REPUBLIKA.CO.ID, JAKARTA -- Wakil Ketua Komisi X DPR RI Abdul Fikri Faqih mendesak pemerintah menyelesaikan pengangkatan tenaga honorer. Ia menjelaskan sejak 2005 melalui PP 48, memang tidak ada lagi pengangkatan tenaga honorer. Tetapi, risikonya, negara harus menanggung.
"Hingga muncul janji-janji. Dulu janjinya semua akan diangkat menjadi PNS, faktanya, sampai sekarang masih banyak yang belum jadi PNS,” ujarnya di hadapan massa aksi yang menuntut status tenaga honorer di depan Gedung DPR RI, Senayan, Jakarta Senin (23/7).
Menurutnya, rapat gabungan beberapa komisi DPR RI pada 4 Juni 2018 lalu telah menyimpulkan agar pemerintah menyelesaikan status tenaga honorer K2 sesuai dengan ketentuan yang berlaku. "Namun, ini juga dipermasalahkan, kalau ketentuan yang berlaku masalah umur misalnya, ini tidak akan mengangkat semua. Oleh karenanya, harus diselesaikan semuanya," ujarnya.
Presiden Joko Widodo dalam beberapa kesempatan pernah mengatakan pada 2018 akan ada rekrutmen CPNS baru yang akan dilakukan secara bertahap.
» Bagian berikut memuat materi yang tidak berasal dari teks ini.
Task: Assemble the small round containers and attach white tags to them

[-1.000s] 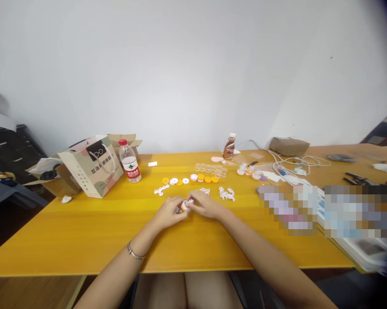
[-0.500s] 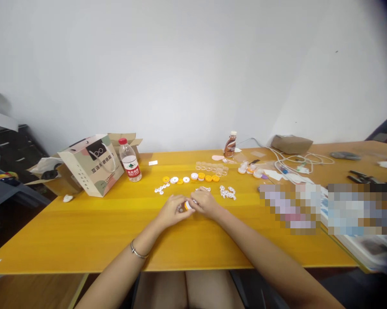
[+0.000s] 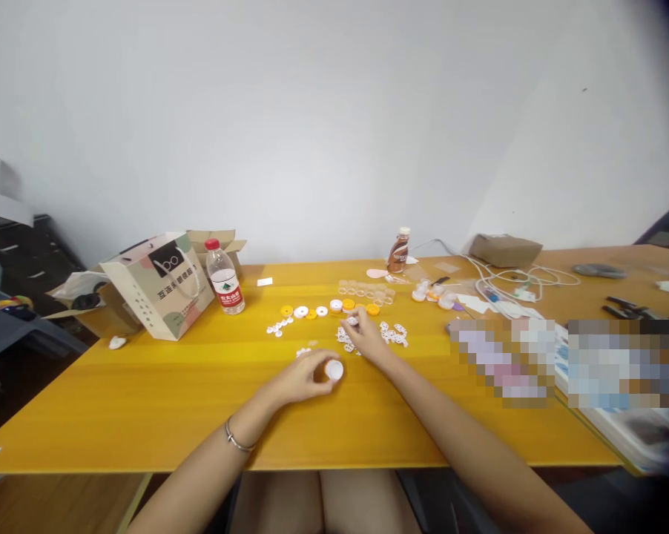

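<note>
My left hand point(image 3: 300, 380) grips a small round case point(image 3: 334, 370) between thumb and fingers, its white, cup-like face turned toward me. Up and to the right, my right hand point(image 3: 366, 335) pinches a small white piece with holes point(image 3: 352, 321). Under and beside that hand lies a pile of similar white perforated pieces point(image 3: 344, 337), with another cluster point(image 3: 393, 334) to its right. Beyond both hands runs a row of round yellow and white parts point(image 3: 301, 312). Small white bits point(image 3: 303, 352) lie just past my left fingers, and small white knobs point(image 3: 279, 327) sit farther left.
Clear ring-shaped parts point(image 3: 366, 290) stand behind the row. A water bottle point(image 3: 226, 282) and paper bag point(image 3: 162, 285) occupy the left. At the back is a brown drink bottle point(image 3: 398, 251). White cables point(image 3: 526, 274) and a cardboard box point(image 3: 504, 250) lie to the right.
My hands have moved apart. The right went up and away to the white pieces and now pinches one; the left stayed low and turned the case's white face toward me.
</note>
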A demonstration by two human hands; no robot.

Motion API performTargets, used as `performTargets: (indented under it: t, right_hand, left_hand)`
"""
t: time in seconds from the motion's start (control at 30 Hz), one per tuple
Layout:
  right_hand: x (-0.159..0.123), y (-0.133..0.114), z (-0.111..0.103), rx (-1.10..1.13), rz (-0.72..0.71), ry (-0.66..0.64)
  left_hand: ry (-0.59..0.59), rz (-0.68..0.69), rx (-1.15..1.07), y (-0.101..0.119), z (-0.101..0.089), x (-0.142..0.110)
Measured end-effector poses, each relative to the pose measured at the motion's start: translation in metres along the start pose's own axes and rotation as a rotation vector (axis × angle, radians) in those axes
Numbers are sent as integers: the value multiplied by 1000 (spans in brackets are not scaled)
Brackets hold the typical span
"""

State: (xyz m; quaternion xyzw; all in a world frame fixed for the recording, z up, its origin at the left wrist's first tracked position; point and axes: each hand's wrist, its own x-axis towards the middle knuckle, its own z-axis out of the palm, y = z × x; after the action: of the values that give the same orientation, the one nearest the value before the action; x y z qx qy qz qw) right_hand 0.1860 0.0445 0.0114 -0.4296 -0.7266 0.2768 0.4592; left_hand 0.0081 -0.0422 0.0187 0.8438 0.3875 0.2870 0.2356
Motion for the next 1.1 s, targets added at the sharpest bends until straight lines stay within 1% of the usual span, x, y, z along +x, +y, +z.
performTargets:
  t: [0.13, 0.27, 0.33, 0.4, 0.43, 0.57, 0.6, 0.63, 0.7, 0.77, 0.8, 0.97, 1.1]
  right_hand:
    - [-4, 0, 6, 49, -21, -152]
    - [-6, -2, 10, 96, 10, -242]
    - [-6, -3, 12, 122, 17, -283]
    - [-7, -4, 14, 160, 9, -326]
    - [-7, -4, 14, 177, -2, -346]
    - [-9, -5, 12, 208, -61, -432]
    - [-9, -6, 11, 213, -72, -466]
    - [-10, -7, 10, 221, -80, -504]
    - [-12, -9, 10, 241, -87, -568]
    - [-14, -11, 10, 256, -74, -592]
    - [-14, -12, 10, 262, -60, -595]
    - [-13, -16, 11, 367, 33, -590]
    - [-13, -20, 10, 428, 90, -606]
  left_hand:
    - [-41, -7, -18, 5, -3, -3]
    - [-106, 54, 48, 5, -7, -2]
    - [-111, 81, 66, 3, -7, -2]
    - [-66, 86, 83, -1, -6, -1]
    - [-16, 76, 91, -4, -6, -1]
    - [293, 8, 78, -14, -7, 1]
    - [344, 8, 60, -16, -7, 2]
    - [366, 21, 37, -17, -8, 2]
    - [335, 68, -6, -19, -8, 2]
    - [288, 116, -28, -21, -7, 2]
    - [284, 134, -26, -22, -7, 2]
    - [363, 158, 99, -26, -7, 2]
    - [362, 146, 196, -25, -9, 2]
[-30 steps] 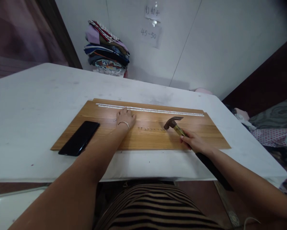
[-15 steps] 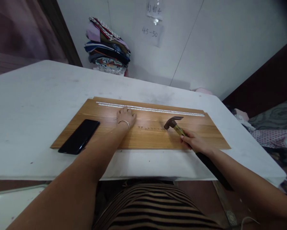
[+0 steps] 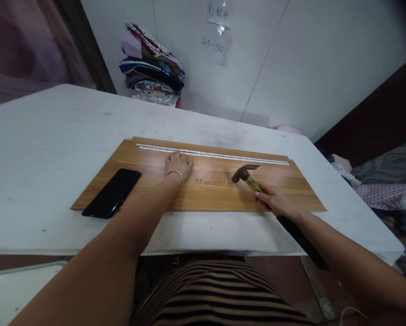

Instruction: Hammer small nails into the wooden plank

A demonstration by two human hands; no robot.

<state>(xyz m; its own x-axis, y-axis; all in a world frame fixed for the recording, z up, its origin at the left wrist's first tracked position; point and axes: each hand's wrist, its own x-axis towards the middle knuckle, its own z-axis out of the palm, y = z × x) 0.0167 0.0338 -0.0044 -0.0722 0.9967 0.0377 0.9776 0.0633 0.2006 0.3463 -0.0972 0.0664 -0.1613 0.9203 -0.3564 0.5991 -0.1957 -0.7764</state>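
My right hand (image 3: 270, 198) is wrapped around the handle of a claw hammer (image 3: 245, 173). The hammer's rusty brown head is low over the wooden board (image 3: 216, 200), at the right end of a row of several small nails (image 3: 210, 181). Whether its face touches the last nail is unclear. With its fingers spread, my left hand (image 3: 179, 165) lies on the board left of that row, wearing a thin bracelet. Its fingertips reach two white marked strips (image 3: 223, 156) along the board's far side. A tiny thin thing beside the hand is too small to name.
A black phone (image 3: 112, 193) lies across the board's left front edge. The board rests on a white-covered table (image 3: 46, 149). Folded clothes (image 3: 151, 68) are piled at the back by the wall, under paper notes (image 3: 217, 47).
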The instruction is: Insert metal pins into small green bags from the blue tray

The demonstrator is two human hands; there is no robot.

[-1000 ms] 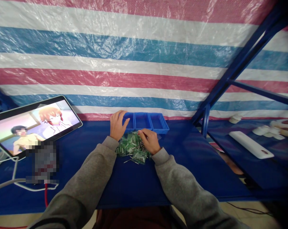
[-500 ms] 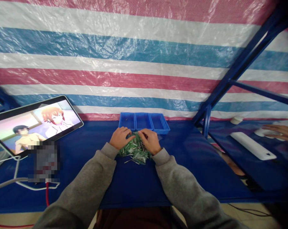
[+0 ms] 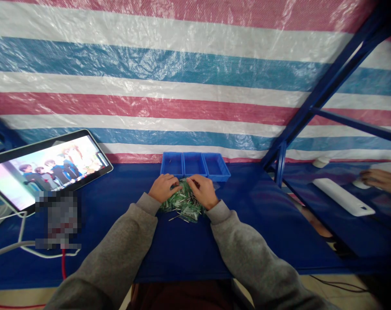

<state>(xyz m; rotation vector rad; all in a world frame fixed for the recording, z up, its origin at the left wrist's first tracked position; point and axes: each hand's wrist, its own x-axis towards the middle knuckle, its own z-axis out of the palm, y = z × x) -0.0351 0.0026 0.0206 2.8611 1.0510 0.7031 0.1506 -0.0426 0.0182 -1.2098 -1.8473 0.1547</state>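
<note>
A pile of small green parts with thin metal pins (image 3: 183, 206) lies on the blue table (image 3: 169, 245), just in front of three joined blue trays (image 3: 195, 164). My left hand (image 3: 162, 188) rests on the pile's left side with fingers curled down into it. On the right side of the pile sits my right hand (image 3: 202, 191), its fingers also bent and pinching among the parts. What either hand grips is too small to make out. Both arms wear grey sleeves.
A tablet (image 3: 36, 170) playing a cartoon stands at the left, with white and red cables (image 3: 30, 249) below it. A blue shelf frame (image 3: 281, 165) rises at the right; beyond it another person's hand (image 3: 381, 181) and a white bar (image 3: 344, 196) lie on a neighbouring table.
My left hand came back from the left tray onto the pile and curled its fingers in. The tablet's picture changed. The other person's hand shifted at far right.
</note>
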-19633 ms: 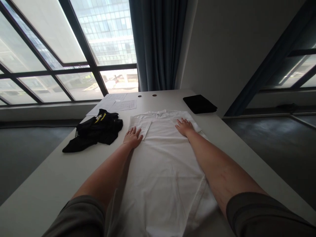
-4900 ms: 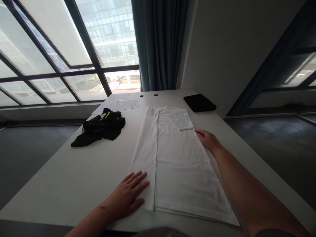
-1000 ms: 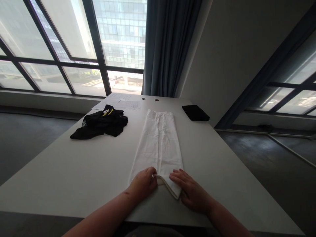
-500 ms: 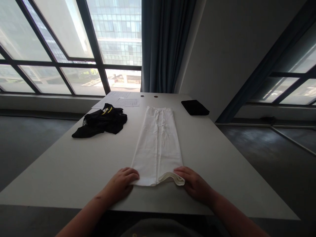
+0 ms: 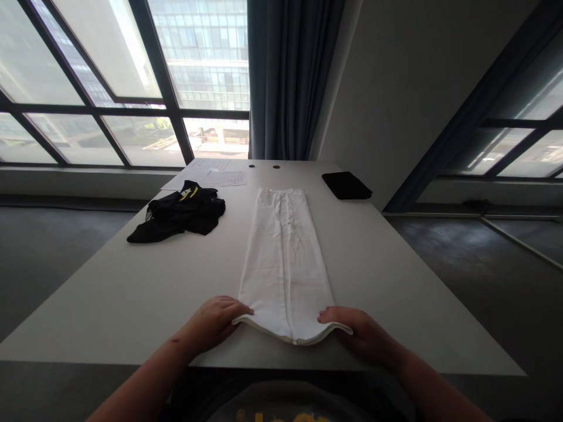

Janji tersebut, menurut dia, disampaikan di hadapan 30 ribu lebih guru di Stadion Patriot Kota Bekasi dalam rangka HUT PGRI ke-72 dan Hari Guru Nasional (HGN) 2017 lalu.
Fikri tidak menampik persoalan keuangan dan regulasi adalah dua hal yang menjadi isu utama mengenai pengangkatan tenaga honorer. Ia mengatakan, "secara hitungan, pemerintah hampir tidak sanggup. Apa gunanya regulasi? Untuk itu, kami mendorong regulasi yang jelas. Tuntutan awal untuk menjadikan semua menjadi CPNS sudah kami lakukan."
Sementara itu, pada rapat gabungan beberapa komisi yang digelar Senin (23/7), pemerintah mengajukan tiga tahap dalam menyelesaikan polemik tenaga honorer ini. Pertama, melalui rekrutmen CPNS, kedua, melalui rekrutmen tenaga Pegawai Pemerintah dengan Perjanjian Kerja (PPPK) dan kemudian dipekerjakan sesuai dengan kebutuhan institusi dan diberikan haknya sesuai dengan UMR setempat.